What you need to do — The whole listing, repeated exactly, is what this task asks for.

============

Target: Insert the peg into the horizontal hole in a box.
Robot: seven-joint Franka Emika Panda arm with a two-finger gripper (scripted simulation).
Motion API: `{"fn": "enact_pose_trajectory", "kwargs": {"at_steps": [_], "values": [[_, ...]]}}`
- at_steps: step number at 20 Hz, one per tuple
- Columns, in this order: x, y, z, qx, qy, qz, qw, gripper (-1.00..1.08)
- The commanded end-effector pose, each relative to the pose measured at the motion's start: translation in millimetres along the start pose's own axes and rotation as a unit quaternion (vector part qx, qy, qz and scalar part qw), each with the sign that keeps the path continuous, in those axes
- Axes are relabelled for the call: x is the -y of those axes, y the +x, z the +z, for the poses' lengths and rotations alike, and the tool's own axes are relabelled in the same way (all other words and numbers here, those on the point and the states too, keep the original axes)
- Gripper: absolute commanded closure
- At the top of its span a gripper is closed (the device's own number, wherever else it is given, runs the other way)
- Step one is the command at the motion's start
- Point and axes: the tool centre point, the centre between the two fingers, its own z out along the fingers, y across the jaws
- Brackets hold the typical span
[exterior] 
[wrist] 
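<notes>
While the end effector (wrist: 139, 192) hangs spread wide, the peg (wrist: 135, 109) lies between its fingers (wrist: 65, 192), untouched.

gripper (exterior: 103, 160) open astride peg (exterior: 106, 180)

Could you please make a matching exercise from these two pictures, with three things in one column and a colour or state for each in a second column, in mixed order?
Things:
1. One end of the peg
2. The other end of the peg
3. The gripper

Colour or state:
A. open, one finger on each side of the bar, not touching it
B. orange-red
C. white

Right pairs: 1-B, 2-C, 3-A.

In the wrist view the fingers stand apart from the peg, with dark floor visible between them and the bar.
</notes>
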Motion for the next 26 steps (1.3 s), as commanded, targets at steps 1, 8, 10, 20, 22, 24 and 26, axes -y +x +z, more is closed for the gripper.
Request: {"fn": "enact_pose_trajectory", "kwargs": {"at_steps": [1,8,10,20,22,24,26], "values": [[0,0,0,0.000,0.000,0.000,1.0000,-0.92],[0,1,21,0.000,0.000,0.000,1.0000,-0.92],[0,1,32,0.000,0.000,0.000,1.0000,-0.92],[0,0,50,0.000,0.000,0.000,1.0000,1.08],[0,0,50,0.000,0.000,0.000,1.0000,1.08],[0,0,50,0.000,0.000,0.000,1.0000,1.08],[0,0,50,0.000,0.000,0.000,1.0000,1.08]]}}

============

Exercise output —
Target: Insert the peg into the horizontal hole in a box.
Robot: seven-joint Franka Emika Panda arm with a two-finger gripper (scripted simulation).
Motion API: `{"fn": "enact_pose_trajectory", "kwargs": {"at_steps": [_], "values": [[_, ...]]}}`
- at_steps: step number at 20 Hz, one per tuple
- Columns, in this order: x, y, z, qx, qy, qz, qw, gripper (-1.00..1.08)
- The commanded end-effector pose, each relative to the pose measured at the motion's start: translation in millimetres along the start pose's own axes and rotation as a unit quaternion (vector part qx, qy, qz and scalar part qw), each with the sign that keeps the path continuous, in those axes
- Axes are relabelled for the call: x is the -y of those axes, y the +x, z the +z, for the poses' lengths and rotations alike, and the tool's own axes are relabelled in the same way (all other words and numbers here, those on the point and the states too, keep the original axes)
- Gripper: absolute commanded closure
- At the top of its span a gripper is closed (the device's own number, wherever else it is given, runs the other way)
- Step one is the command at the motion's start
- Point and axes: the tool centre point, the centre between the two fingers, its own z out along the fingers, y across the jaws
- Brackets hold the typical span
[exterior] 
[wrist] 
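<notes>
While the end effector (wrist: 139, 192) hangs spread wide, the peg (wrist: 135, 109) lies between its fingers (wrist: 65, 192), untouched.

gripper (exterior: 103, 160) open astride peg (exterior: 106, 180)

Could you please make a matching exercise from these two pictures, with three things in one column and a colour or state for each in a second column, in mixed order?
Things:
1. One end of the peg
2. The other end of the peg
3. The gripper

Colour or state:
A. open, one finger on each side of the bar, not touching it
B. orange-red
C. white

Right pairs: 1-B, 2-C, 3-A.

In the wrist view the fingers stand apart from the peg, with dark floor visible between them and the bar.
</notes>
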Motion for the next 26 steps (1.3 s), as commanded, targets at steps 1, 8, 10, 20, 22, 24 and 26, axes -y +x +z, more is closed for the gripper.
Request: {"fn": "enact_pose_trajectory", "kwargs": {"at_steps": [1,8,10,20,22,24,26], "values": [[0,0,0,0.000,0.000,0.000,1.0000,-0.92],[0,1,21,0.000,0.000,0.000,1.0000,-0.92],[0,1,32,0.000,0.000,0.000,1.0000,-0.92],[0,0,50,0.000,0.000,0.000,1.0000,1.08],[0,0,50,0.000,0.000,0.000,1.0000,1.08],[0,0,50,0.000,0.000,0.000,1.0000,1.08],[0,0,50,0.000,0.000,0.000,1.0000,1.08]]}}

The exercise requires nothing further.